*** Source material

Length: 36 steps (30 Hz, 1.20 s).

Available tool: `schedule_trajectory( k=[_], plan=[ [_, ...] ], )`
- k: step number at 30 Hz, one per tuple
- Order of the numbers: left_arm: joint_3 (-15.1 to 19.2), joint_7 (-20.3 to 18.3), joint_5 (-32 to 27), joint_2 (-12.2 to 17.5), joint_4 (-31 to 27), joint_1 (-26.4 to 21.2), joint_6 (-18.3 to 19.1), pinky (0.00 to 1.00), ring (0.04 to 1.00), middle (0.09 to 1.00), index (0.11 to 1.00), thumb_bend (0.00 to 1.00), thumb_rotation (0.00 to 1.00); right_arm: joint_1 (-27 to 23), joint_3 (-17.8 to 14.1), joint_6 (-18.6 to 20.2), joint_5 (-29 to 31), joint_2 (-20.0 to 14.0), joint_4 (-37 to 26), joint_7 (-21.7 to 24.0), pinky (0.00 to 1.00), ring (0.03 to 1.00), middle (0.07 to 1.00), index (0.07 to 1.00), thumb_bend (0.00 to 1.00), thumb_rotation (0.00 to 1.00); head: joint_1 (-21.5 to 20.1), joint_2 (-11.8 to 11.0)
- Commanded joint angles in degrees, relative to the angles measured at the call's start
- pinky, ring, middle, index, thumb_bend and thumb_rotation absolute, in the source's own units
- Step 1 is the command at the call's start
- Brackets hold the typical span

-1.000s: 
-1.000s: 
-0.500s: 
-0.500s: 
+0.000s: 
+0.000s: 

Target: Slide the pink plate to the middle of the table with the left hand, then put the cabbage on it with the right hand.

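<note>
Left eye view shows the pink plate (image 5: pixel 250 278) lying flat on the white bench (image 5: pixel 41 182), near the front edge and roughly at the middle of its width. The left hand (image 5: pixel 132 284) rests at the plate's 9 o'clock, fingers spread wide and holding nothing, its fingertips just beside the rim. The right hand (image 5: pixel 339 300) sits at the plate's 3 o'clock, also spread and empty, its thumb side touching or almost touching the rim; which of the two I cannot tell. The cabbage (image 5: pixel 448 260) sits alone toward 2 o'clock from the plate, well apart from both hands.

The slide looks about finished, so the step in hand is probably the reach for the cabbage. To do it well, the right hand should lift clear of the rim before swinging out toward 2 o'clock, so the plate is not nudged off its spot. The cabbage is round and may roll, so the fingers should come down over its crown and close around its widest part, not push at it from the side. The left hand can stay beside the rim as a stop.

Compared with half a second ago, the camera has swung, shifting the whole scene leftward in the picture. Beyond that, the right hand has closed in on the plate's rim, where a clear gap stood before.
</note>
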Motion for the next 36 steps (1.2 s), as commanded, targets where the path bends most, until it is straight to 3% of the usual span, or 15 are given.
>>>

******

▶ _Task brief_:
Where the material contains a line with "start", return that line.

▶ _Written response_:
- Commanded joint angles in degrees, relative to the angles measured at the call's start
- Step 1 is the command at the call's start

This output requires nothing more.